> DESCRIPTION OF THE TASK
With pictures excluded, copy word for word the lines in the data below from the line containing "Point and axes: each" through the line containing "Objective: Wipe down".

> DATA PROVIDED
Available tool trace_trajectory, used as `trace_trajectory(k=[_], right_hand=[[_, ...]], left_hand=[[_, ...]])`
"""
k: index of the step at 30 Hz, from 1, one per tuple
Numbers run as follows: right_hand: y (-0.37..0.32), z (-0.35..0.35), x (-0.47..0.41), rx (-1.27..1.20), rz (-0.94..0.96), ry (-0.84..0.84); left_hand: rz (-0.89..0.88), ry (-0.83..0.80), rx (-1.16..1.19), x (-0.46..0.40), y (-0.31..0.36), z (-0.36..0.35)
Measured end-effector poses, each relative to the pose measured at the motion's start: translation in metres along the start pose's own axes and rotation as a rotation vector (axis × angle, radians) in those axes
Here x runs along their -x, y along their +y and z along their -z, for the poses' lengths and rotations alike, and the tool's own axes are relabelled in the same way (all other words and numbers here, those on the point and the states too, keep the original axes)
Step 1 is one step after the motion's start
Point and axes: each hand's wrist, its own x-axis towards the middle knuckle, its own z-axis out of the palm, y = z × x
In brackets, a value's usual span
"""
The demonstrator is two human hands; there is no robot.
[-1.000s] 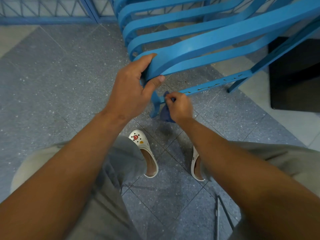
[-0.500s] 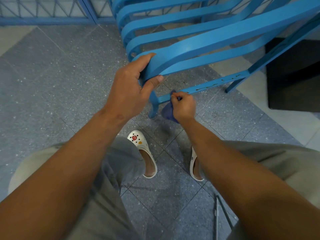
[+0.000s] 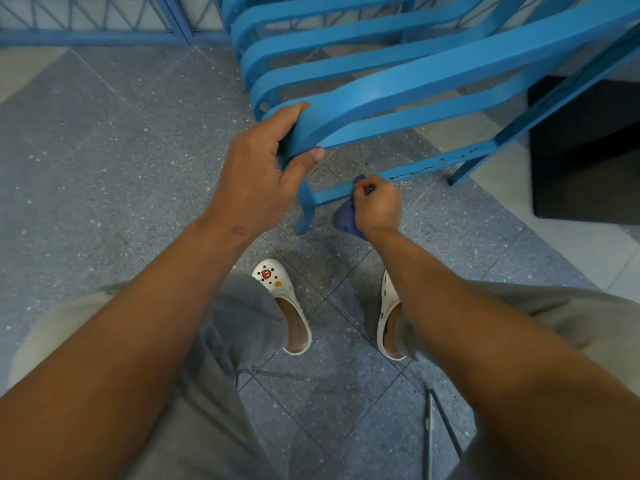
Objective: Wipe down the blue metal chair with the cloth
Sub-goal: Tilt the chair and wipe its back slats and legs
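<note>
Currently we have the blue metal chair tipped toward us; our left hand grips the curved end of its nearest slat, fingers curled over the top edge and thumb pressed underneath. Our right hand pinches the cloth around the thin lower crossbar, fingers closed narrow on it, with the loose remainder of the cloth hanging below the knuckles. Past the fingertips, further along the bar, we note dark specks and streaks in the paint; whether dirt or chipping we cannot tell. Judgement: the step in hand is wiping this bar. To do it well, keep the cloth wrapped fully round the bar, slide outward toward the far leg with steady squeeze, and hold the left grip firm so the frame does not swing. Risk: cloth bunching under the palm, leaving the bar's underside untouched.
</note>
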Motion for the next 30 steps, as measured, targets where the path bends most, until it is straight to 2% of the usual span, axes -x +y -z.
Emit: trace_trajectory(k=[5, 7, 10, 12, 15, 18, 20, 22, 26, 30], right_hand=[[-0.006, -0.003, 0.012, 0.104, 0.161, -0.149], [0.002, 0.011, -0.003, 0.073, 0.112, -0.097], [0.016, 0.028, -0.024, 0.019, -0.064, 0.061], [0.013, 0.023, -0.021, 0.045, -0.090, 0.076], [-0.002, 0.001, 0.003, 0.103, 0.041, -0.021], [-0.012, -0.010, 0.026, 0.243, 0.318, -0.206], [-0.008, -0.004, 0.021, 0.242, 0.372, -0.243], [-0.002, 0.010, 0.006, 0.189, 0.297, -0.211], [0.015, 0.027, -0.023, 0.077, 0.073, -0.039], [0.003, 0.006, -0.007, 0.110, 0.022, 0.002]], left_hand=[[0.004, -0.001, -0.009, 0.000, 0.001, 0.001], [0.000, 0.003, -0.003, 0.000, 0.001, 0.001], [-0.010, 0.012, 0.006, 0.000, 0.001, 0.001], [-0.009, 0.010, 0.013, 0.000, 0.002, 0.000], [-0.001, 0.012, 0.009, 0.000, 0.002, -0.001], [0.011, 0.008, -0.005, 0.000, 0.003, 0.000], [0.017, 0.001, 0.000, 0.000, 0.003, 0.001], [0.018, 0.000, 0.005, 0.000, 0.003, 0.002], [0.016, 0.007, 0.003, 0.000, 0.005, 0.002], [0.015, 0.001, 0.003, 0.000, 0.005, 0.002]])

> SOLUTION
Point and axes: each hand's wrist, its own x-axis towards the middle knuckle, its own z-axis out of the palm, y = z × x
In brackets, a value's usual span
"""
The demonstrator is two human hands; there is no robot.
[-1.000s] 
[-0.500s] 
[+0.000s] 
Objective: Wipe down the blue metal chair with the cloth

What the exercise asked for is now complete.